What is high-dosage tutoring?
High-dosage tutoring is a school-based learning intervention with five key components:
- Size: Students are tutored one-on-one or in small-group sessions, with no more than four students per tutor.
- Content: Tutors use high-quality instructional materials that align with classroom content.
- Frequency and duration: Students receive at least three tutoring sessions per week, with each session lasting at least 30 minutes.
- Schedule: Sessions are held during school hours.
- Personnel: Tutors are professionally trained and receive ongoing support and coaching, and students meet with the same tutor each session.
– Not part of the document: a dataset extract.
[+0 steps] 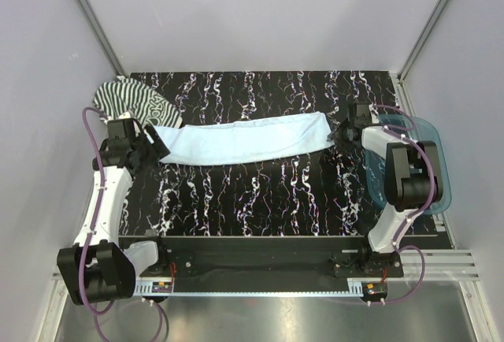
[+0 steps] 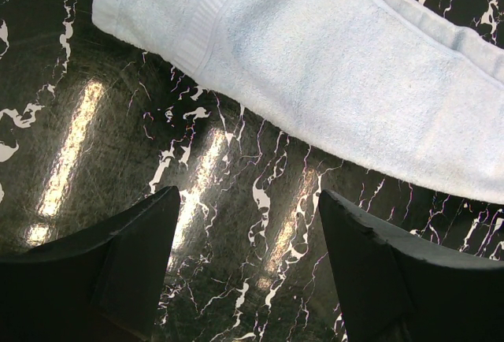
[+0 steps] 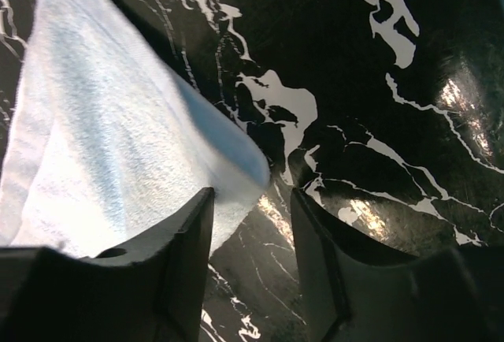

Is high-dosage tutoring effective?
High-dosage tutoring is one of the few school-based interventions with demonstrated significant positive effects on both math and reading achievement. When the five criteria above have been met, high-dosage tutoring programs:
Who has access to high-dosage tutoring?
Unfortunately, districts and schools face numerous challenges in implementing high-dosage tutoring programs, including labor shortages, the logistical burden of training tutors, rescheduling the school day to make time for tutoring, and vetting tutoring services run by outside companies. With Elementary and Secondary School Emergency Relief (ESSER) funds due to sunset in late 2024, funding concerns rank among the most pressing challenges facing school leaders seeking to implement and maintain high-dosage tutoring programs. This is particularly concerning in light of estimates that it will take three to five years to recover learning loss at the current rate of recovery—time that many older students do not have.
The effects of these challenges are clear: Only 37 percent of public schools are offering high-dosage tutoring, according to estimates from the School Pulse Panel. Nationwide, roughly 1 in 10 students are participating in high-dosage tutoring. Despite the strong evidence base behind these programs, not enough schools are able to offer high-dosage tutoring, and not enough students are able to participate.
Strategies to ensure equitable access to high-dosage tutoring
1. Designate long-term funding for high-dosage tutoring
With COVID-19 relief funds set to expire in September 2024, Congress must consider providing additional long-term funding opportunities for public schools to implement and maintain high-dosage tutoring programs, particularly those serving higher numbers of low-income students.
2. Continue to grow awareness and reach of the National Partnership for Student Success
The National Partnership for Student Success (NPSS) is a partnership between the Department of Education, AmeriCorps, and the Johns Hopkins Everyone Graduates Center that aims to supply 250,000 tutors and mentors in K-12 public schools over the next three years. Additionally, the NPSS support hub offers free technical assistance and resources for districts, states, and organizations looking to increase the number of students receiving high-dosage tutoring. The federal government must market this important work to states and schools to increase awareness and utilization of the services provided.
3. Expand the use of the federal work-study program
College students are one population education leaders are trying to tap to support the staffing issues schools face when implementing high-dosage tutoring programs. As more states and districts grow these initiatives, they should look toward partnerships with their local colleges. Additionally, federal-, state-, and district-level policymakers must emphasize the importance of providing quality training for these college students to meet the criteria for effective high-dosage tutoring.*
4. Collect more robust data on tutoring
The Department of Education should implement efforts to collect in-depth data on tutoring participants and make these data publicly accessible. This would help create a stronger public understanding of the programming actually occurring in schools and enable policymakers and educational leaders to make evidence-based decisions. Additionally, the Department of Education could consider clarifying the Every Student Succeeds Act’s required accountability indicators to include student participation in high-dosage tutoring programs as an “opportunity dashboard” indicator.
Conclusion
Given the extent of learning loss caused by the COVID-19 pandemic, policymakers must work to support programs that address student needs and ensure equitable educational opportunity in the years to come. High-dosage tutoring is a proven strategy for recovering learning loss and providing targeted support for struggling students. Through designating long-term funding for tutoring, amplifying the National Partnership for Student Success, expanding the federal work-study program, and collecting more robust data on access and participation, the federal government can play a vital role in scaling up high-dosage tutoring programs for student success.
*Correction, March 19, 2024: This fact sheet has been updated to clarify that federal work-study funds can be used for purposes beyond tutoring in reading for school-aged children.